— Отчего это такой странный вкус? — спрашиваю у повара.
— Чернослив тут есть, — говорит он и сам улыбнулся.
— Чернослив! в картофельном-то супе?
— Точно так.
— Зачем же это?
— Подите же! все привередничают, — говорит Л.
Отведал еще раз. Ну, теперь можно разобрать, что действительно все дело гадит чернослив, и выходит не суп и не компот, а какая-то бурда, которой нет возможности приготовить вкусно.
Еще обязательный Л. показал мне новую мастерскую с двумя большими окнами. Здесь будут работать столяры, для которых уже куплен весь инструмент и верстаки. Мастерская совсем готова, только еще пахнет краской и то потому, что в ней закрыты и окна, и двери. Их надо бы отворять, и Л. приказал Ярошенко это делать. Мастерская эта устроена в довольно большом каменном помещении, где прежде лежал запас муки. Директоры наконец успели доказать, что в Петербурге, где всякий день можно иметь муку от поставщика, нелепо громоздить запасы ее в тюрьме, и отстояли амбар под мастерскую, и прекрасно сделали. Странная домовитость наших чиновников! Хоть что-нибудь казенное да поберечь у себя, авось кусочек какой к ладоням прилипнет! Возле новой мастерской стоит серая деревянная часовня для усопших. Здание очень непредставительное. Его тоже нужно бы или поправить, или вынесть за тюремные стены, в которых и без покойников нудьга берет человека за живое сердце. Тут же около часовни и мастерской за частоколом стоят печальные повозки, в которых возят арестантов к допросам и к наказанию, и тут же гниет полуободранная рессорная карета, совершенно негодная ни к какому употреблению.

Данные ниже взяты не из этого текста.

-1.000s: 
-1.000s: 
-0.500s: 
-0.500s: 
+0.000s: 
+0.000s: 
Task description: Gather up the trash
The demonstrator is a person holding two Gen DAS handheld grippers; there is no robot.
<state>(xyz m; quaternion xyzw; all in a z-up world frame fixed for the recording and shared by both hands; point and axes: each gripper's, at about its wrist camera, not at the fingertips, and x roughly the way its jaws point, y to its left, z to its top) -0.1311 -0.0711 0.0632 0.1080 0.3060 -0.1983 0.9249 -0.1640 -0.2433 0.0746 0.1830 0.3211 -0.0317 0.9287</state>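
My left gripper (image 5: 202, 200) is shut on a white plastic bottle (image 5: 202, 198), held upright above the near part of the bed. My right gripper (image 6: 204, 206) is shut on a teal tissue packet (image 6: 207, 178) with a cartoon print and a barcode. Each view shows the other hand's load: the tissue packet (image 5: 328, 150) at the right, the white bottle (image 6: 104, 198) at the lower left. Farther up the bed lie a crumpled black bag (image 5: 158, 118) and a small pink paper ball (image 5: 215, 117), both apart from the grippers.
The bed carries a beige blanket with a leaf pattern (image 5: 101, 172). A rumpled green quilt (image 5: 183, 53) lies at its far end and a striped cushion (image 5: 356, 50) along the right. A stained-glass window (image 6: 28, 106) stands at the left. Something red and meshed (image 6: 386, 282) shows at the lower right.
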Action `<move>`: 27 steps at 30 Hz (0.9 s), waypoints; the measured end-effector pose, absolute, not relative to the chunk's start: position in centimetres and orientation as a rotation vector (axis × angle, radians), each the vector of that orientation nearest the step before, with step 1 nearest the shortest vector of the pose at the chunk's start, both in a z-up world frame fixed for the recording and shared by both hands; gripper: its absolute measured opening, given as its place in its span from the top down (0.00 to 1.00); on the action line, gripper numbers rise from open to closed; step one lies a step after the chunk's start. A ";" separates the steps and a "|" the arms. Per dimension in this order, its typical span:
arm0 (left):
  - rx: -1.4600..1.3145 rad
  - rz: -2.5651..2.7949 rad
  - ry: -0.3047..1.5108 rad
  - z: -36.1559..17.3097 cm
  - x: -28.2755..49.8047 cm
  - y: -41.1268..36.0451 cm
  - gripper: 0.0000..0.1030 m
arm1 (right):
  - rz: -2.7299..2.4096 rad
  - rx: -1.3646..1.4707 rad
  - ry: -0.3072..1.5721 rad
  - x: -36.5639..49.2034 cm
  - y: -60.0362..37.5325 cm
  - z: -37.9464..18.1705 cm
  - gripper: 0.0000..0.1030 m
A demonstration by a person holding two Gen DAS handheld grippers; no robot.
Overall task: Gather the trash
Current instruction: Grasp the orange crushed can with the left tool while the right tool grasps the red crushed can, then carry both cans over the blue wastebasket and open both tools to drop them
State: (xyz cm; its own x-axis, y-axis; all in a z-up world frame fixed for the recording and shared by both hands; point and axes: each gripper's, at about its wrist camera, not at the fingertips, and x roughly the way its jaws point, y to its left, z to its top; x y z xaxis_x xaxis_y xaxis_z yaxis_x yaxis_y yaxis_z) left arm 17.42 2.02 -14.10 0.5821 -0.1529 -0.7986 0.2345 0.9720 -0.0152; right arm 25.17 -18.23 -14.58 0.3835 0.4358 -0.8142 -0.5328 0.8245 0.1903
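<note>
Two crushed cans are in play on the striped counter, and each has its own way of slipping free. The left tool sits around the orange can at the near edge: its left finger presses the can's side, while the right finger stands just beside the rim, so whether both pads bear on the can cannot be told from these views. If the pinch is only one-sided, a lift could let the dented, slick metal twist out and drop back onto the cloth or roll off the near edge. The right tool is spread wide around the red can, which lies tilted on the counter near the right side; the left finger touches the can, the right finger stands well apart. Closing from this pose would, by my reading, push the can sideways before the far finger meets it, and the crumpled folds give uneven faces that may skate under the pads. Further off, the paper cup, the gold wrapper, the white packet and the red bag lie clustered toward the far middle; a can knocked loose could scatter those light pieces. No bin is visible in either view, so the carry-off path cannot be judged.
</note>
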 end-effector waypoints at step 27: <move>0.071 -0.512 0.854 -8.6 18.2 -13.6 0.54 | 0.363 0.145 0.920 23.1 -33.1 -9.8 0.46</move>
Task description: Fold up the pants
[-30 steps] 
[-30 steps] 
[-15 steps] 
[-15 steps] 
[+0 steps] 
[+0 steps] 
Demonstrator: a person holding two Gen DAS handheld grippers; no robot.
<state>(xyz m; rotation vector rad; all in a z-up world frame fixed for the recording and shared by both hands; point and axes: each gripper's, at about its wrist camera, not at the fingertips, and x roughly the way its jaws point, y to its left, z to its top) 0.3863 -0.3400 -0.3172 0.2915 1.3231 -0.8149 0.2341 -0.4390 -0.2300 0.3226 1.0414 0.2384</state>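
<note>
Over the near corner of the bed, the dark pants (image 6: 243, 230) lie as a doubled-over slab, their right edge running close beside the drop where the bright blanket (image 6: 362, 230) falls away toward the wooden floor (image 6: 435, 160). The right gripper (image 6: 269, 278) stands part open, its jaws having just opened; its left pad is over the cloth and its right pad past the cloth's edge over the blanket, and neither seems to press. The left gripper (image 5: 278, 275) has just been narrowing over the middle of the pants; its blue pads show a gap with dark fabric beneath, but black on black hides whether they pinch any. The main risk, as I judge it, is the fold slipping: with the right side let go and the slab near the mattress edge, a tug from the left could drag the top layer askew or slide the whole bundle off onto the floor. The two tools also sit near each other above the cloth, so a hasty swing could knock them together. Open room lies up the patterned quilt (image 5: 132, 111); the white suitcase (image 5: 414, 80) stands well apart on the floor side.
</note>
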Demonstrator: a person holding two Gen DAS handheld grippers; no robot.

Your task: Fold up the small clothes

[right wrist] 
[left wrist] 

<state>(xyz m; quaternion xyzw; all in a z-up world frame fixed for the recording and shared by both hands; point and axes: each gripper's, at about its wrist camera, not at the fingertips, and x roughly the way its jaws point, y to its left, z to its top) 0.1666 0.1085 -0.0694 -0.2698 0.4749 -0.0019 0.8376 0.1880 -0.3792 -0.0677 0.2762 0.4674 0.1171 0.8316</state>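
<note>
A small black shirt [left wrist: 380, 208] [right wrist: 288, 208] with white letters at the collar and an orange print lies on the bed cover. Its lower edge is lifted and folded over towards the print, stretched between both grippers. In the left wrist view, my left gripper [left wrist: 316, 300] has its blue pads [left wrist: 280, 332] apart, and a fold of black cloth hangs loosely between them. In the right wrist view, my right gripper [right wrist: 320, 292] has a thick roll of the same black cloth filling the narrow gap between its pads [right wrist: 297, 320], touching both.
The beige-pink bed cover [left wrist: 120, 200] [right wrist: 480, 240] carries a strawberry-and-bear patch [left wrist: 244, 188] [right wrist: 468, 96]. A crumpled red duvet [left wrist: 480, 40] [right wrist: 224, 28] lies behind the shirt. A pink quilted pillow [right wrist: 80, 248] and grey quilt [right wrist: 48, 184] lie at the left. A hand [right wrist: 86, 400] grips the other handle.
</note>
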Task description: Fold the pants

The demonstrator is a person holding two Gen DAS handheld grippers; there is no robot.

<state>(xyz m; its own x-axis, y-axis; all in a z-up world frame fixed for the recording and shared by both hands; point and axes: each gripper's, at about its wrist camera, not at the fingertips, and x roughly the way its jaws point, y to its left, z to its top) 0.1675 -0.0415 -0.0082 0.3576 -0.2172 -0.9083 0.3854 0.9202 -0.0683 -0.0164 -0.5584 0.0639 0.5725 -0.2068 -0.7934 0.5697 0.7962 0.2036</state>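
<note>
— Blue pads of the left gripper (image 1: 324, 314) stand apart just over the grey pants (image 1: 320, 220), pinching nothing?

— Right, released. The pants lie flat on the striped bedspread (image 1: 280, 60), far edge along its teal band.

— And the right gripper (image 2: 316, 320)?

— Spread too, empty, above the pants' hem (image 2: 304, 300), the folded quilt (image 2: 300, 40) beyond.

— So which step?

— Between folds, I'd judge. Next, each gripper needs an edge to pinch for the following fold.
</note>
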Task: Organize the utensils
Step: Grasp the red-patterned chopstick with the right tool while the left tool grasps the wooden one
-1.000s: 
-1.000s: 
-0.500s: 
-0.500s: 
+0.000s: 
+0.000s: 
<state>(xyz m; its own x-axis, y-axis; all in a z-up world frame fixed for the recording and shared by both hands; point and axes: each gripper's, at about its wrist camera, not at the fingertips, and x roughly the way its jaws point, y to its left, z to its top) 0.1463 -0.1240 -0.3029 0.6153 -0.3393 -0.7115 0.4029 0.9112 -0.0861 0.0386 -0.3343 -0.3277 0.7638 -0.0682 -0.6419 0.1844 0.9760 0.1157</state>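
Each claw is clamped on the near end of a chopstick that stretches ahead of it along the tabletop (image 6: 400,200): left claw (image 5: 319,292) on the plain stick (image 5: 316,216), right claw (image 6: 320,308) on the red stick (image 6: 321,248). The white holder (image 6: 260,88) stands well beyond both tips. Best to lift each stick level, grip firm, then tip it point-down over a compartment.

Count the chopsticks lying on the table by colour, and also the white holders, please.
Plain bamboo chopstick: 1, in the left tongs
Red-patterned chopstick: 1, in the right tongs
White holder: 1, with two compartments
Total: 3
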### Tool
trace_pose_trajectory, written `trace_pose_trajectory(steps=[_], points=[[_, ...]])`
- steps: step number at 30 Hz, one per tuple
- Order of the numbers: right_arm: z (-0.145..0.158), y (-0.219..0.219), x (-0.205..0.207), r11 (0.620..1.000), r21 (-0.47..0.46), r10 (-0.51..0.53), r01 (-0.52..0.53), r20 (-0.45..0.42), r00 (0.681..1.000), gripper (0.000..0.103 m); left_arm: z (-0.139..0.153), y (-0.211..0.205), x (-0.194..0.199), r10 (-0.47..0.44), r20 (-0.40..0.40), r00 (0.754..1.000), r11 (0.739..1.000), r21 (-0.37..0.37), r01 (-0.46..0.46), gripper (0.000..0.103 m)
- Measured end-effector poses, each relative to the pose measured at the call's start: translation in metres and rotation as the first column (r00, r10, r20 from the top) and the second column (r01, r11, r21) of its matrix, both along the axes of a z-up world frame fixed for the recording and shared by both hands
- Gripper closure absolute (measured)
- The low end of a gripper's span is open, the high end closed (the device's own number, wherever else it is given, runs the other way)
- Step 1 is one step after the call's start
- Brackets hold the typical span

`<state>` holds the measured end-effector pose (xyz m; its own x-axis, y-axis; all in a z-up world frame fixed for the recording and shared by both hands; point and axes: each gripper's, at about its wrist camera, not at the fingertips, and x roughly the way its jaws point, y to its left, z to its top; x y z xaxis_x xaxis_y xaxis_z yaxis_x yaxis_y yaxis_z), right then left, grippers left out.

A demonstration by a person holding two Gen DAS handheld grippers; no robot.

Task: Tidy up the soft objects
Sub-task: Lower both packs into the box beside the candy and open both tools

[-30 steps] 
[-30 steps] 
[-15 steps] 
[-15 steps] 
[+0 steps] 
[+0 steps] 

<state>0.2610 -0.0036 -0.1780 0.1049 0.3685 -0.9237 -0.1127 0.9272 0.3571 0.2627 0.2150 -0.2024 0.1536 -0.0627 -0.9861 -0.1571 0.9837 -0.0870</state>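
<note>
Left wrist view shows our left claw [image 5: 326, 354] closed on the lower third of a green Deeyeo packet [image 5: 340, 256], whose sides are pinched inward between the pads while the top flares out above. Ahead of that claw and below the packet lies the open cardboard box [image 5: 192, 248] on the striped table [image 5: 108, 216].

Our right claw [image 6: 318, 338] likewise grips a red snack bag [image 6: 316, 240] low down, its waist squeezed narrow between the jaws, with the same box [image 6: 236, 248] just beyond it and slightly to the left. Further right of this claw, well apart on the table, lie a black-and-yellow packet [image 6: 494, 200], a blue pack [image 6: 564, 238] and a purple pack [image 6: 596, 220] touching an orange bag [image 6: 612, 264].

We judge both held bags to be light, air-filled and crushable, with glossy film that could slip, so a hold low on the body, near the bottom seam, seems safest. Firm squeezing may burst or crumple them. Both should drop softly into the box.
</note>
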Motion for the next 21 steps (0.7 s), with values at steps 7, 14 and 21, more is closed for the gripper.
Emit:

Когда-то прежде в ней возили беременных арестанток, но теперь для них есть новый рессорный экипаж.
Идем опять по двору в контору комитета.
— А как обращаются у вас, — спрашиваю я Л., — с арестантами?
— Очень мягко; кроме карцера, нет никаких наказаний.
— Не секут?
— Нет! Может быть, в год один случай, и то после всех мер исправления и за серьезные провинности.
Забыл спросить, за какие; но и это слава Богу! А то Господи Боже мой! что бывало-то; что и теперь еще, вероятно, бывает в губернских и уездных острогах!
Возился я раз в г. Г—ах со сдачей провианта для располагавшейся там команды. Жду у амбаров «коменданта» (так называли там г—ского инвалидного начальника из сдаточных), скучно, курить хочется, а нельзя, потому что часовой гуляет. Пойду, думаю, к чиновникам, а присутственные места совсем возле амбаров. Прихожу — судья точный Ляпкин-Тяпкин. До всего «своим умом дошел», взяток деньгами не брал, а только лошадей очень выгодно менял с просителями. Вообще большой либерал, даже, женясь на некрасивой дочери богатого купца, стал внушать горничным жены вольнодумные мысли. Все люди знакомые. Стали мы у окна и покуриваем, а со двора несутся чуки-чук, ай-ай-ай, чуки-чук и опять ай-ай-ай. Что такое? Решения при полиции исполняют.
— Это вы присудили? — спрашиваю судью.
— Не я, батюшка, а закон.
Ну, закон и закон; а все курить у окна уж больше не приходится. Пошел опять к амбарам; судья сказал, что «адмиралтейский час ударил», и тоже пошел со мной. Сходим с лестницы, а в сенях стоят три инвалидные солдата в шапках и три арестанта с выбритыми головами; один молодой парень шаровары подтягивает.
— Взбрызнули, брат? — спрашивает судья.
— Взбрызнули, — отвечает арестант, а сам еще смеется.
— Чего ж смеешься-то? — продолжает веселый либерал.
— А чего плакать-то? Отзвонили, да и все тут.
Приголтелся, значит, подумал я.
— Ты на выпуск?
— На выпуск.
Я спросил арестанта, откуда он? Оказалось, что соседний мужик, отлучался без паспорта, попался, покормил года два острожных животных и теперь дождался себе решения, «отзвонили» его и выпустят «ко дворам». Я дал соседу четвертак на дорогу.
— Вот благодарим! — сказал арестант. — По копейке за розгу как раз, — прибавил он и опять рассмеялся.
— А тебе 25 дали?
— По суду двадцать пять.
— А разве еще и без суда секли?
— Вона!
— За что?
— За что почтешь; не ходи по лавке, не смотри в окно. Вот за что!
— Где ж тебя секли?
— Да в остроге.
— Разве там секут вас?
— Да кажинная божья неделя не проходит, чтоб кого не драли, да не по-судебному, — прибавил он, — а по сту, да по двести закатывают, ажно шкура у тебя только потрескивает, язык высунешь.